One Californian, One Vote: Dump the Electoral College

If we eliminated the Electoral College, California would get a lot more attention from presidential candidates.

About an hour into the highly anticipated political debate -- "The Rumble in an Air Conditioned Auditorium” -- between talk show hosts, and long-time political frenemies Jon Stewart and Bill O’Reilly, the following exchange took place:

Stewart: We should eliminate the electoral college.

O'Reilly: I disagree. With the popular vote, New York, California, etc. control everything. That  is not right.

Hmmm…that got me thinking.

Have we seen much of the Presidential candidates here in California, the nation’s most populous state and bestower of its biggest cache of electoral votes?

Of course not—well, only when they need to collect campaign contributions.

Why? Because arithmetic and demographics tell us that the Golden State’s 55 electoral votes are solidly in the Democratic column.

That’s why California voters get no respect during Presidential election years. (Of course, it's also why Californians aren’t being bombarded with robocalls, negative advertising, and all-around electoral nastiness.)

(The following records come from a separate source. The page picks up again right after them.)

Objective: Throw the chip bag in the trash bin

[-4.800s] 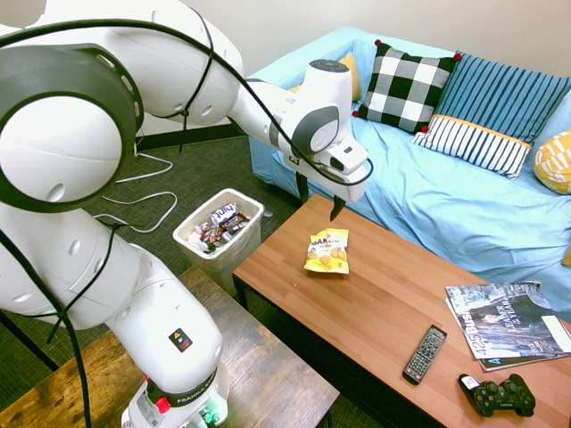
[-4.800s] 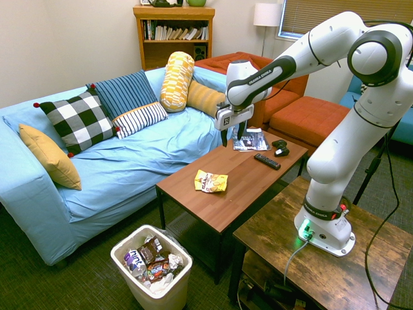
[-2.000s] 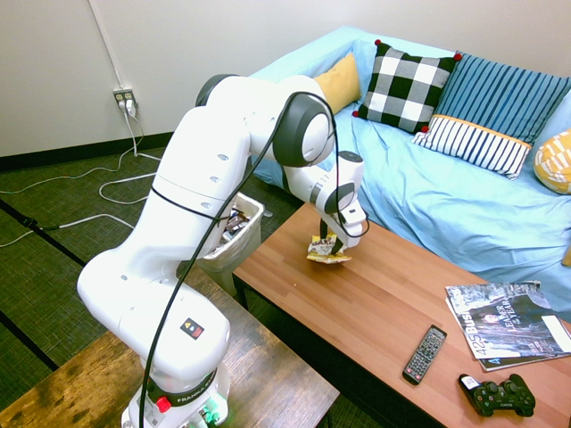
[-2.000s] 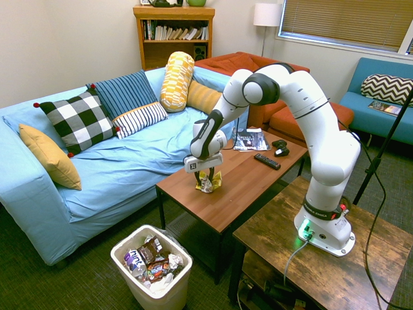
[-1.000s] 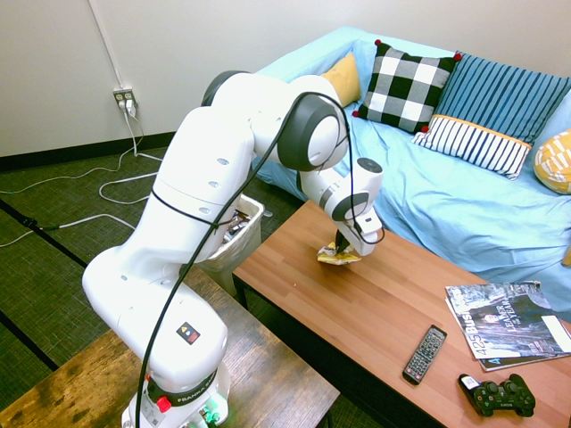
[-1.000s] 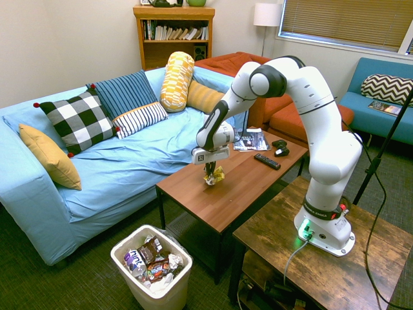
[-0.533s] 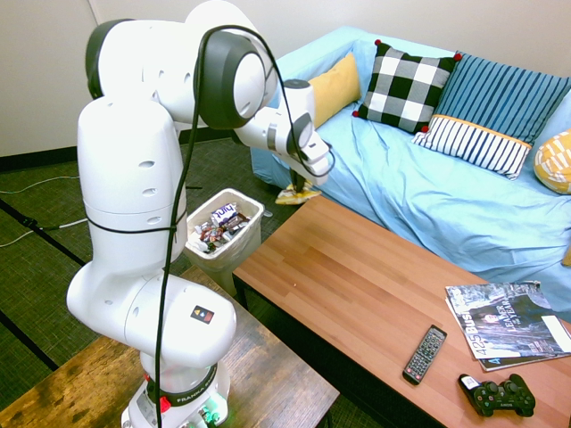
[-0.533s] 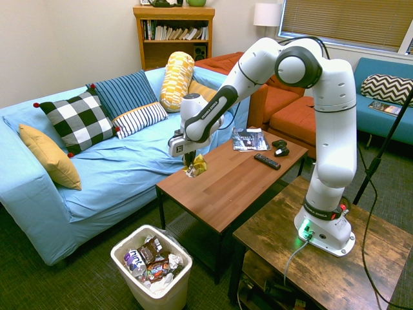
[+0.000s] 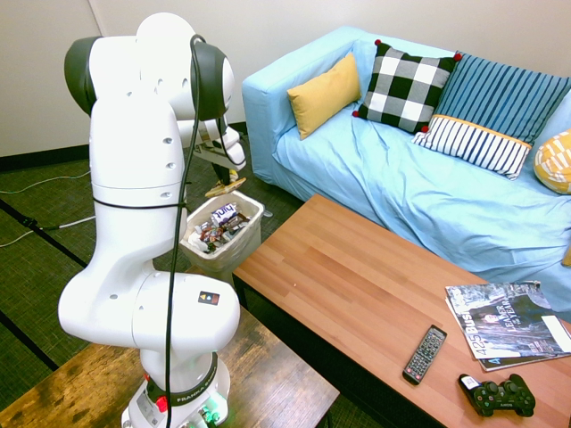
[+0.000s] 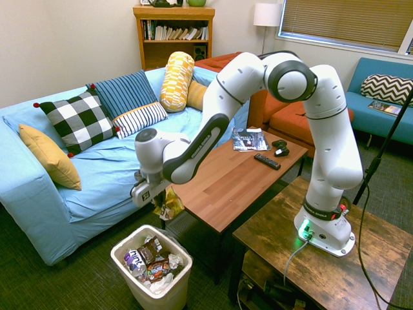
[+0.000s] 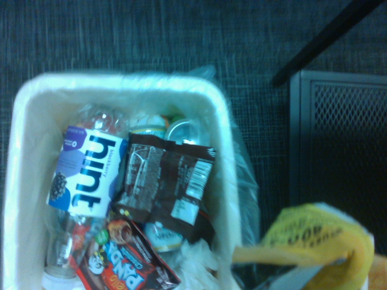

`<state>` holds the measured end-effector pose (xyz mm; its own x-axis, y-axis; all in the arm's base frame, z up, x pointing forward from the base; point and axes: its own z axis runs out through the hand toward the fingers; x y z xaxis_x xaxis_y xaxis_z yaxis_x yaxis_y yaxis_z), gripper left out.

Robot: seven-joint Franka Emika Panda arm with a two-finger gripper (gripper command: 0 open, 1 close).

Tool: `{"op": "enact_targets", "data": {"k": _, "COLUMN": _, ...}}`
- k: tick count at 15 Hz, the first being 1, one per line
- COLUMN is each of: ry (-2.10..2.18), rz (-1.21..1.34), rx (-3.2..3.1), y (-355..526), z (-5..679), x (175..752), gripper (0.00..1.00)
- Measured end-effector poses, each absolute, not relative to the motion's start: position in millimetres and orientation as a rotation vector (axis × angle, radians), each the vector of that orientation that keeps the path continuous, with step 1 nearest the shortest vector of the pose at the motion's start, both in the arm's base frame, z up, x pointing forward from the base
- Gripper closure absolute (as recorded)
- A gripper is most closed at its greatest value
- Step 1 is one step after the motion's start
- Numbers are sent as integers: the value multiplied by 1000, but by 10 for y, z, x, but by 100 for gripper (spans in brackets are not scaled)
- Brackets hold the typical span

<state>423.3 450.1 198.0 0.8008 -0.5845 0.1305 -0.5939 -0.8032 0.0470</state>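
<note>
The sofa (image 10: pixel 77 174) and the bench (image 10: pixel 226 181) flank the trash bin (image 10: pixel 126 274), which is crowded with wrappers but open-topped. The tool (image 10: pixel 162 201) is clamped on the chip bag (image 10: pixel 171 206), which hangs above the bin's 2 o'clock rim. The bag looks light, crinkly and slippery, and seems best pinched at its top edge.

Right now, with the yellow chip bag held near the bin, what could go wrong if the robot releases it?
The crinkly yellow chip bag, pinched in the shut end effector, hangs near the edge of the whitish plastic trash bin, not over its middle; in the wrist view it shows beside the rim, so it might fall onto the floor. The bin already holds many wrappers, so the light bag may perhaps slide off the pile.
</note>
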Motion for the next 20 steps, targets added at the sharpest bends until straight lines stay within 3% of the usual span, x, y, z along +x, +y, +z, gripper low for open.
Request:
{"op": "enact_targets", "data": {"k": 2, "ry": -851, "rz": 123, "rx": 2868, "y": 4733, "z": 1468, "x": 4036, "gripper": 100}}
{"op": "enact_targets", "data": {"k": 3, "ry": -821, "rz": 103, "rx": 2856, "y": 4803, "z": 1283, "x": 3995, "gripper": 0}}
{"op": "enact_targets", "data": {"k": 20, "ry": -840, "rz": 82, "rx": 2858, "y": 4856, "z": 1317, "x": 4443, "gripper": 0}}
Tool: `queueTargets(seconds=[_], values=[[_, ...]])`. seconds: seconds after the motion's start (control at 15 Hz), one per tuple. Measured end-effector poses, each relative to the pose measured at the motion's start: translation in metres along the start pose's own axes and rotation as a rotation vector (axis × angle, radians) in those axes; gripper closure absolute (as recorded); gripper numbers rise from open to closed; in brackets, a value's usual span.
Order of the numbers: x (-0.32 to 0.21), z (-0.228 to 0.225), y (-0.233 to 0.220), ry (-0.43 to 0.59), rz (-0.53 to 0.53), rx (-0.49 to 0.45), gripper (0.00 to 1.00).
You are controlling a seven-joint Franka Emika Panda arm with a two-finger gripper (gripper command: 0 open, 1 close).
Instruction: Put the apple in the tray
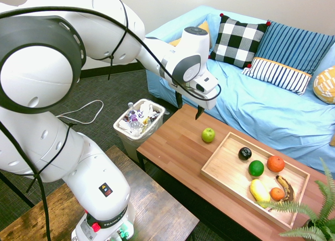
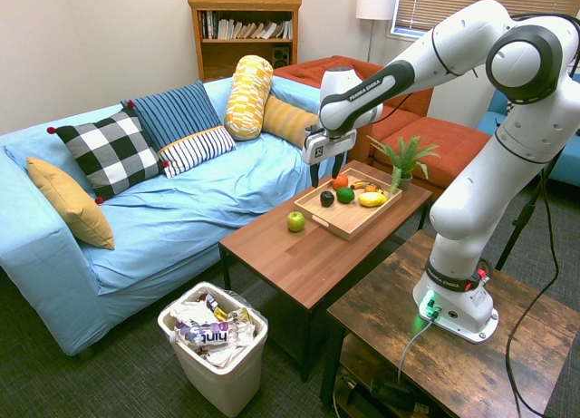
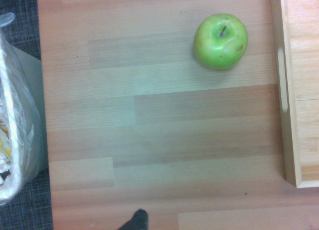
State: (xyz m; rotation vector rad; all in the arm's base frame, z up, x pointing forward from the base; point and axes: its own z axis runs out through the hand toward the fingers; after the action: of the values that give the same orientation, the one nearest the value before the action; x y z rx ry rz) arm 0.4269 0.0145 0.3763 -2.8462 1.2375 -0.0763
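Yellow-green, the apple (image 1: 208, 135) sits on the bench (image 1: 172, 152) just beside the tray (image 1: 220, 170). Round, firm and smooth, it should be gripped across its middle. The hand (image 1: 188, 108) hangs empty, fingers spread.

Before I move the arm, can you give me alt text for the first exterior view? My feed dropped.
The apple sits on the wooden coffee table, just outside the near end of the tray, which already holds several other fruits. The gripper hangs above the table short of the apple, jaws open and empty. A blue sofa with cushions runs behind, and a full wastebasket stands at the table's end.
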Motion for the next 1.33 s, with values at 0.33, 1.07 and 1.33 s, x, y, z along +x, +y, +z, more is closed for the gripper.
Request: queueTargets(seconds=[0.33,1.07,1.33], values=[[0.003,0.011,-0.015,0.018,0.039,-0.011,0.00],[0.086,0.158,-0.092,0.084,0.221,-0.054,0.00],[0.108,0.195,-0.110,0.077,0.254,-0.074,0.00]])
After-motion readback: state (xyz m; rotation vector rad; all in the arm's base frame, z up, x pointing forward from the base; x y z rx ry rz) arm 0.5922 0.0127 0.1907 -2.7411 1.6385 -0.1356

What if we ditched the Electoral College, which apportions electoral votes to each state according to its representation in Congress, and elected our Presidents by a nationwide popular vote?

(By the way, the fact that each state has two senators—that translates into every state having, at least, 2 electoral votes—already dilutes California’s influence in American politics and government.)

Look at eight battleground states that now share the focus of Presidential campaigning: Colorado, Iowa, Ohio, Florida, Nevada, New Hampshire, North Carolina, Virginia and Wisconsin. Together, they have a total of about 44 million eligible voters, or about 21% of the country’s roughly 213 million eligibles.

What if every one of our state’s 32,780,847 eligible voters were up for grabs when we elect a President? With 15.4% of the nation's eligible voters, we’d no doubt feel much more political love.

And, yes, some elections would have different results.

Democrat Al Gore would have likely won the 2000 presidential election. Remember? The Gore-Lieberman ticket won the national popular vote by a 543,816-vote margin. In California, Gore won by 1,293,774 votes.

George Bush, of course, won in the Electoral College after a bitter dispute and a Supreme Court decision that declared the Republican to be the winner in Florida. Altogether, there have been three elections in which a candidate has won the Presidency by winning the Electoral College tally but not the popular vote: 1876, 1888, and 2000.

And here’s a factoid that might be of special interest in this very blue state: in each of those three races, it was the Democratic candidate who won the popular vote, but lost the Presidency.

So, my fellow Golden Staters of every political preference, let’s visualize how our collective political clout could increase if the Presidential process really was “one Californian, one vote.”

Debater Stewart posited, "The electoral college makes absolutely no sense to me. I have no problem going with the popular vote.”

I’m beginning to think California shouldn’t have a problem either.